Boris Pasternak, Doctor Zhivago
Chronic health problems sap the joy from life. Whether suffering from a serious condition like cancer or heart disease or from ailments of a body subjected to years of stress, to live a vibrant life, we must heal the body. In this two-part video series, we explore how our mindset, and the state of our character, can make us sick, but also heal us. In this first video we explore how negative thought patterns, unresolved emotional states, stress, and trauma, can lead to disease, illness, and even premature death.
“I’ve come to believe that virtually all illness, if not psychosomatic in foundation, has a definite psychosomatic component.”
Candace Pert, Molecules of Emotion
Most of us intuitively recognize that there exists a tight coupling between body and mind.
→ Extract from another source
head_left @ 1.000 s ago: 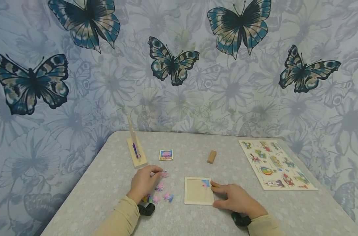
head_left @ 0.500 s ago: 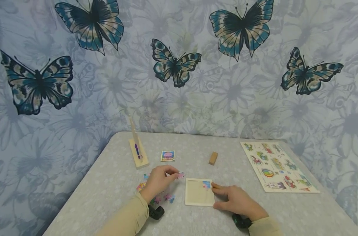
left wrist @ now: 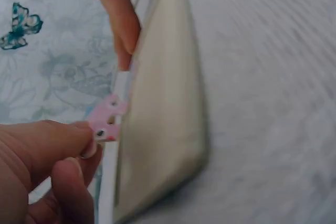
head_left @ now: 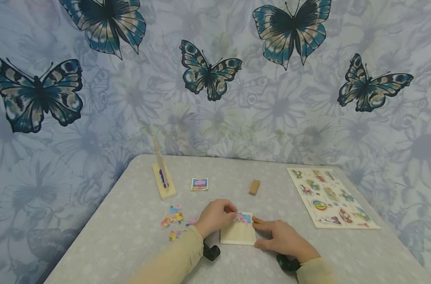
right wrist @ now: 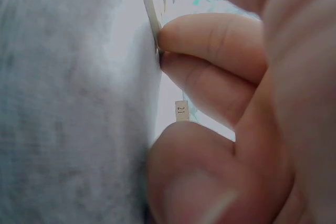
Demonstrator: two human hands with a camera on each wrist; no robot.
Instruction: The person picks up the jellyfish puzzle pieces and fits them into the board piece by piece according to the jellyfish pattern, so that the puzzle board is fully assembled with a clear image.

So intimate is the relationship that it may be better to view the mind and body as two-sides of the same coin, or as a unitary phenomenon, rather than as two separate entities. Or as Carl Jung wrote:
“The distinction between mind and body is an artificial dichotomy. . .In fact, so intimate is the intermingling of bodily and psychic traits that not only can we draw far-reaching inferences as to the constitution of the psyche from the constitution of the body, but we can also infer from psychic peculiarities the corresponding bodily characteristics.”
Carl Jung, Psychological Types
Most of us also recognize that the state of our mind can influence the health or sickness of our body. For example, it is well known that high levels of stress inhibit the immune system and increase the likelihood of sickness, and that excessive anxiety disrupts the functioning of the gut. While the mind-body connection is so obvious that to deny it is to defy common sense, the mainstream medical industry tends to overlook its influence. Doctors rarely consider to what degree an individual’s sickness is a result of disturbances of mind or character, and through such ignorance the medical establishment blinds itself to preventative and curative measures.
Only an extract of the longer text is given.